In the medical world, they are generally used in hospitals and other institutions when a person suffers from a severe mental disturbance such as schizophrenia, depression or paranoia.

INHERITED OR ACQUIRED?
It's probable that some aspects of personality are inherited. This is because studies of identical twins (with an identical genetic make-up) who have been separated at birth show that they have many similar character traits, even though they have been brought up differently.

Also, as anyone who has brought up more than one child will be aware, children from the same family can show very different personalities almost from the moment they are born - which would suggest that each sibling has a quite different mixture of its parents' genes.

A QUESTION OF UPBRINGING
However, inheritance is not the only or even the most important factor in determining an individual's personality. In fact, it is all too obvious that many aspects of our personality are influenced by the experiences we meet in life. This is especially apparent in people who appear to have 'damaged' personalities. Children who have suffered physical assault from their parents, for instance, generally have a low sense of their own worth and may even think that physical assault is normal.

THE FIRST FIVE YEARS
Psychologists believe that the first five years of a child's life are crucial in forming character. At birth, a baby is like a piece of blank blotting paper. From that moment on he or she is constantly absorbing information and is more sensitive to his environment than he will be at any time in the future.

Thus, a child who has been overprotected' in the first five years will tend to be hesitant about making contact with other people later in life. Similarly, if a child was not given enough affection in his first two years his emotional responsiveness is likely to be stunted or, at best, limited.

REPEATING PATTERNS
Studies have thrown up patterns that illustrate this. It has been shown that patterns of behaviour seem to repeat themselves over the generations. For example, mothers who were taken care of sensitively and intelligently tend to find it easier to give this kind of mothering to their children who will, in turn, apply the same sensitivity.

CHANGING PERSONALITY
By and large, your personality remains much the same throughout life. A quiet, reflective child, for instance, usually grows up to be a fairly reserved adult unless certain life events affect him so powerfully that he 'changes personality'. A devastating emotional blow such as the death of a parent could turn a happy-go-lucky youngster into a withdrawn, insecure one.

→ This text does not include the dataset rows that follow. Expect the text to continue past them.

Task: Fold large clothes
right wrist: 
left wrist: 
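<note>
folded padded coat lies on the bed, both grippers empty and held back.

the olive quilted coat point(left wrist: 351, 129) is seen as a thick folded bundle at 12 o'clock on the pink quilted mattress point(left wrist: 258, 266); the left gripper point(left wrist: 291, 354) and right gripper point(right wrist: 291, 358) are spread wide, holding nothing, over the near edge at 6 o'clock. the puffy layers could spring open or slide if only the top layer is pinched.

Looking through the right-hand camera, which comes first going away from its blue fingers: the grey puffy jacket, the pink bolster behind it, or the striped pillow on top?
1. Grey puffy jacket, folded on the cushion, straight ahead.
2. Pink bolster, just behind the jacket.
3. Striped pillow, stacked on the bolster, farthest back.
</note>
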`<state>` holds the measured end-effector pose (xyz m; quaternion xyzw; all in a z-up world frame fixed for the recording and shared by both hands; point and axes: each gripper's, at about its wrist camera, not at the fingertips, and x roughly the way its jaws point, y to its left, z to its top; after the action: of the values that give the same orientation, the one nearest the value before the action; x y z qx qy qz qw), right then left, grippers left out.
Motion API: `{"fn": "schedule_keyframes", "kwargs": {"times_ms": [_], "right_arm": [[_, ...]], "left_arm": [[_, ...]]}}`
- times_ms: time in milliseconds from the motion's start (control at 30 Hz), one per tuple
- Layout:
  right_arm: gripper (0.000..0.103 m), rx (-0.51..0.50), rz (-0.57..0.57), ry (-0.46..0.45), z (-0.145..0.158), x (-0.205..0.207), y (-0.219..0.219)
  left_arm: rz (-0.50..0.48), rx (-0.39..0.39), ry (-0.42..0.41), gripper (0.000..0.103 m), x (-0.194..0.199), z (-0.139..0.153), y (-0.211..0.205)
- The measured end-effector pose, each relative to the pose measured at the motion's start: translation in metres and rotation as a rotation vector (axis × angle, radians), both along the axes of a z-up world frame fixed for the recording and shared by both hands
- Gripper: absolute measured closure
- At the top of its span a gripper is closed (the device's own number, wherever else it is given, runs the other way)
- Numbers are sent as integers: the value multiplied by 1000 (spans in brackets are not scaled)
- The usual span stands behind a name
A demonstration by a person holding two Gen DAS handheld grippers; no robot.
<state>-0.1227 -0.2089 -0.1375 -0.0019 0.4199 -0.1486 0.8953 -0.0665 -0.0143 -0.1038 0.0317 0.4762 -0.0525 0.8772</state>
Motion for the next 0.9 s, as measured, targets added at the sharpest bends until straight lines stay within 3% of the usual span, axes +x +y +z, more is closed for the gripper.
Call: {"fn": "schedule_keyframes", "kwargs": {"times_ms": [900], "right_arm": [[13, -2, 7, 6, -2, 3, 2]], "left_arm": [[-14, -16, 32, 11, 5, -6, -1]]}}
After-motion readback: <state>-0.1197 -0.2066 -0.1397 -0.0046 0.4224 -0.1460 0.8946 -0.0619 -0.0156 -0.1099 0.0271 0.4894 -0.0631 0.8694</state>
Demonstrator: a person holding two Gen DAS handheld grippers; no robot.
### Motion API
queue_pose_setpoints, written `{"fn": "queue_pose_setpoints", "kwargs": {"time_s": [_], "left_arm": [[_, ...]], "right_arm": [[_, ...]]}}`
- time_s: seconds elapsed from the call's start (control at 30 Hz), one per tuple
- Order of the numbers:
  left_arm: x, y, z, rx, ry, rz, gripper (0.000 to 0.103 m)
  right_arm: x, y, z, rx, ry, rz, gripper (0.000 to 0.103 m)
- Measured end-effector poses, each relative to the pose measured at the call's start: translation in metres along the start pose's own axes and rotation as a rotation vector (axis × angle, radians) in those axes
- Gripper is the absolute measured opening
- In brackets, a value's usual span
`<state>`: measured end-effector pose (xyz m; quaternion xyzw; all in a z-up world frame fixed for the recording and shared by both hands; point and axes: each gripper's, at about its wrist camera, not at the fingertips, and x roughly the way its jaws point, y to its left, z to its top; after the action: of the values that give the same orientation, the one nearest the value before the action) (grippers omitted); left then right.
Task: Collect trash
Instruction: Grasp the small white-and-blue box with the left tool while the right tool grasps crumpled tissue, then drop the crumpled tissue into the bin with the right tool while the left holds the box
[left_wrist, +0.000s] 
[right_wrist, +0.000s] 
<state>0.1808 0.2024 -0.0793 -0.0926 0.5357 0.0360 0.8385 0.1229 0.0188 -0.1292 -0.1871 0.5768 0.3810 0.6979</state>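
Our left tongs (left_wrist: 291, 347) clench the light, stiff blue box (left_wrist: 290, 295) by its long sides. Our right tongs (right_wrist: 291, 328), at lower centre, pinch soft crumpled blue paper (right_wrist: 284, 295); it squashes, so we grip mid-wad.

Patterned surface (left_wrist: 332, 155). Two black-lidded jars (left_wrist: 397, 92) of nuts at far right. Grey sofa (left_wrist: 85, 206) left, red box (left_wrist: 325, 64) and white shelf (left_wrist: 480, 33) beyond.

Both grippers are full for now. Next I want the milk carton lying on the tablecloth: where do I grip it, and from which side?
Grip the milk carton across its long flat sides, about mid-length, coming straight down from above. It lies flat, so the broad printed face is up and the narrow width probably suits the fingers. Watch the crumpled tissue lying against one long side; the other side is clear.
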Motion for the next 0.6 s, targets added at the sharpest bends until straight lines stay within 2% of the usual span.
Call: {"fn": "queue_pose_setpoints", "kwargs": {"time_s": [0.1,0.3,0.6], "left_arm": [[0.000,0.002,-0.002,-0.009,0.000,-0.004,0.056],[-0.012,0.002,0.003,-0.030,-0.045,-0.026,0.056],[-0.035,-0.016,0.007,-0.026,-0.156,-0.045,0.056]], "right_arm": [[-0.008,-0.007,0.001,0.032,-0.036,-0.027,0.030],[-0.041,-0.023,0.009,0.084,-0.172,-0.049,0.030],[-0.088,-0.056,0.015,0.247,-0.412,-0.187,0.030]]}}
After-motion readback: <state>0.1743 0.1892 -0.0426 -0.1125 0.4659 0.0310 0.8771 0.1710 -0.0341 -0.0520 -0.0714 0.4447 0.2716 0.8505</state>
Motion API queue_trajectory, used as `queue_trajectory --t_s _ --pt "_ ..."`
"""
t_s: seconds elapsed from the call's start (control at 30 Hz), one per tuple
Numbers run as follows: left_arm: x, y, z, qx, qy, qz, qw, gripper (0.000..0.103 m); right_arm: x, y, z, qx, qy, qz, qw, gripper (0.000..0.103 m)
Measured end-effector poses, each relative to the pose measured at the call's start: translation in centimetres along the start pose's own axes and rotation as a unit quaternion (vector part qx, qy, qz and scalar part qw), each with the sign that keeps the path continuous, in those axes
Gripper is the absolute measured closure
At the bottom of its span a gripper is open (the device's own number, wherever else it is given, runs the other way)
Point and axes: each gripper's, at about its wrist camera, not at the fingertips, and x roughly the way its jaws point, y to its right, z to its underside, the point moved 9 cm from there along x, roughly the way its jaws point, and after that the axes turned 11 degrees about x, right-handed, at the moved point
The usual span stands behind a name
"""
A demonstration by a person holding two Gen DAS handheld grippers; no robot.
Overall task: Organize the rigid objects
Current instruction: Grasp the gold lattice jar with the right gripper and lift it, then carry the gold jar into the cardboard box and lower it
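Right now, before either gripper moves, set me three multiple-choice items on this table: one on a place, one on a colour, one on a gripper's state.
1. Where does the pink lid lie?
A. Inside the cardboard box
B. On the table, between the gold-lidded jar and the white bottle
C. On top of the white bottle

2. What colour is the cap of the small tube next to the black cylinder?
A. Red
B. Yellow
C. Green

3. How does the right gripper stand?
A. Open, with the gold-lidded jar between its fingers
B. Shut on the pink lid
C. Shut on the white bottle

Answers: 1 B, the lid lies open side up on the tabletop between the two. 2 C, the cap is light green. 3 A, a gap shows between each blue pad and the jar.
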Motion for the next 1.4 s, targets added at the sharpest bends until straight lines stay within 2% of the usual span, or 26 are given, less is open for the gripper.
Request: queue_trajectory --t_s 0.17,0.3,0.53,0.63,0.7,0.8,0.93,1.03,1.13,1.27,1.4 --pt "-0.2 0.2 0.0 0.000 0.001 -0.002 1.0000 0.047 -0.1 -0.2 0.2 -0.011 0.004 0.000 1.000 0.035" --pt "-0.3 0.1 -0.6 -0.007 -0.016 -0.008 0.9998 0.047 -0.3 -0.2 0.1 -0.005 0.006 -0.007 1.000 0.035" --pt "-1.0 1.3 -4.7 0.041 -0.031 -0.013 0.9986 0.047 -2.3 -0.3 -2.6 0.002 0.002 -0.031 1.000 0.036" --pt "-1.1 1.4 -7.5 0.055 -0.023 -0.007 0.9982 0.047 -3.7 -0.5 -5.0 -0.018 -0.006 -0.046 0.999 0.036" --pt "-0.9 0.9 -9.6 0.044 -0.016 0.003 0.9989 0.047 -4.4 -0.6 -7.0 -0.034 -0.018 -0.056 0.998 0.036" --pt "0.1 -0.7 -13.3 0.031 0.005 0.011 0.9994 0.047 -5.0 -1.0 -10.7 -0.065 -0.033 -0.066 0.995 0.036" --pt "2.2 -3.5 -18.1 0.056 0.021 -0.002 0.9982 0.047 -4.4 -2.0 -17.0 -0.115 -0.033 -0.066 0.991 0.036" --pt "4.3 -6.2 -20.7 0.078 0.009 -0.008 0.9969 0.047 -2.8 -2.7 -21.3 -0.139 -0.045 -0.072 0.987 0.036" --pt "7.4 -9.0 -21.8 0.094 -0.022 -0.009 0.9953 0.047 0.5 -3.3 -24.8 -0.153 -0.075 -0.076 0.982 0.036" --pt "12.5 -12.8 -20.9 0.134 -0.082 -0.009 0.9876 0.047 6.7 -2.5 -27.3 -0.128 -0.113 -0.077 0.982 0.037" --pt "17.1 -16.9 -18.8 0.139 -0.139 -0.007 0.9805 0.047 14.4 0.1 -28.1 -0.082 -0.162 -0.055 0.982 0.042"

By the same token, some people are helped to alter aspects of their personality by psychotherapists whose business it is to modify the way a person acts, thinks and feels. A marital problem, for example, may be partly due to a 'clash of personalities' and in this case counsellors may assist in the setting up of new ways of behaving, thinking and feeling between the partners so that they understand each other's personalities and are able to get on better.

ABNORMALITY
Psychotherapists and psychiatrists also try to find ways of altering the personality of people with serious mental illnesses or conditions. Psychotics and psychopaths who can be a danger not only to themselves but to other people are obviously suitable cases for some kind of treatment.

People with abnormal personalities nearly always score highly on one or more of the extremes when given a range of personality tests - they may, for example, appear to be extremely introverted or extremely extraverted.

Treating abnormal personality, however, is rather more difficult than diagnosing it. It's probably not possible to radically -- and permanently -- alter a particular aspect of an individual's personality, even though the person may himself acknowledge his abnormality and want to change it. Having said that, though, psychiatric treatment can work wonders with many disturbed people and can help them to lead normal lives.